Hedge Funds — Article 3 of 12

Backtesting at Scale — Cloud HPC and Event-Driven Simulation

Modern systematic funds run millions of strategy simulations against decades of tick data. This deep-dive covers the architecture, cloud economics, and statistical discipline required to backtest at institutional scale without fooling yourself.

11 min read
Hedge Funds

A mid-sized systematic equity manager we worked with in 2024 was running roughly 40,000 strategy backtests per month on a 96-core on-prem cluster. Each full-universe US equity backtest over 15 years of minute-bar data took 6-8 hours. Their research throughput was the binding constraint on alpha generation — not ideas, not data, not talent. After re-architecting onto a Ray-based event-driven engine running on AWS Graviton3 spot fleets, the same backtest completed in 11 minutes at roughly 38% of the previous all-in cost. The research team went from testing 3 hypotheses per analyst per week to 25-30. Within nine months, two of the new strategies were in production with combined Sharpe above 1.4.

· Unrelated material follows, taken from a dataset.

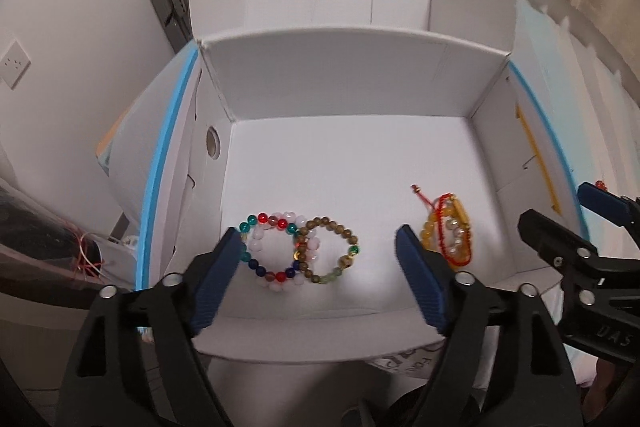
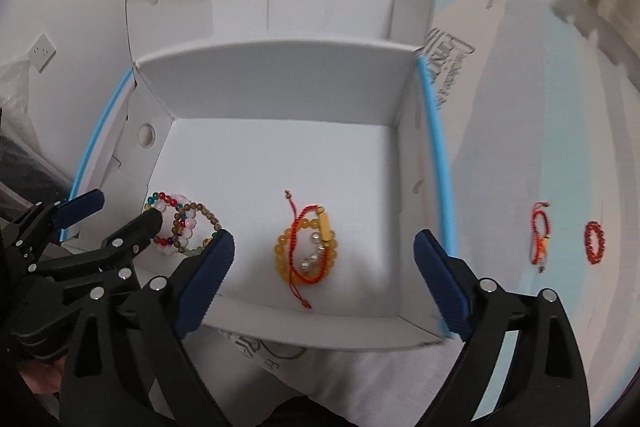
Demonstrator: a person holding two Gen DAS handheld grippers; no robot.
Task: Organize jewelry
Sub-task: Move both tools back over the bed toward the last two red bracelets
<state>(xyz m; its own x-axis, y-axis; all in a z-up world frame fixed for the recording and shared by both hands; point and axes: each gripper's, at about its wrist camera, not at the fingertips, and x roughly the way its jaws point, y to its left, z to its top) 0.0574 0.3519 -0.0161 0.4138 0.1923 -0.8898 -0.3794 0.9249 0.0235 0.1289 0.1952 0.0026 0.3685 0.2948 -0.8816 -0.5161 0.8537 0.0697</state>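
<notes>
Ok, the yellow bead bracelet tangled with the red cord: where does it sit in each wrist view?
Left wrist: yellow bead bracelet lies on the white box floor, right of centre, just past the left gripper's right fingertip.
Right wrist: the bracelet lies near the picture's centre, between the open fingers of the right gripper.
Shared landmark: the multicoloured bead bracelet, to its left in both.

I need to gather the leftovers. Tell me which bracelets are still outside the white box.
Two, both on the surface right of the box: the red cord bracelet and the red bead bracelet. All others lie inside.
</notes>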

This is the operational reality of backtesting at modern hedge funds: it is not a Jupyter notebook exercise, it is an HPC discipline. The firms producing durable systematic alpha — Renaissance, Two Sigma, AQR, Man AHL, Citadel's quant pods — treat their simulation infrastructure with the same rigor that semiconductor companies treat EDA toolchains. The infrastructure choices determine what research is even thinkable. This article is the third in our Systematic Alpha guide and assumes you have read the architecture and alternative data pieces.

Event-Driven vs. Vectorized: Choosing the Simulation Paradigm

There are two dominant simulation architectures, and conflating them is the single most common mistake we see in research platform design. Vectorized backtesters — pandas/NumPy-based, Zipline-style, vectorbt, QuantConnect's research mode — operate on rectangular arrays of prices and signals. They are 50-200x faster than event-driven systems for simple long-short equity strategies because they exploit BLAS-optimized matrix operations. A 10-year daily backtest on 3,000 names runs in 2-4 seconds. The cost: they cannot model order book dynamics, partial fills, queue position, or stateful risk limits without breaking the vectorization.

Event-driven engines — Nautilus Trader, Lean (QuantConnect's production engine), Backtrader, and most proprietary systems at quant funds — process a chronological event stream: market data tick, signal, order, fill, position update, risk check. Each event mutates state, and the same code path runs in backtest and production. This is the only viable approach for intraday strategies, options market-making, futures roll logic, or anything where the strategy reacts to its own fills. The penalty is throughput: a tick-level event-driven backtest of a single equities strategy over one year can process 4-8 billion events and consume 90 minutes on a single core.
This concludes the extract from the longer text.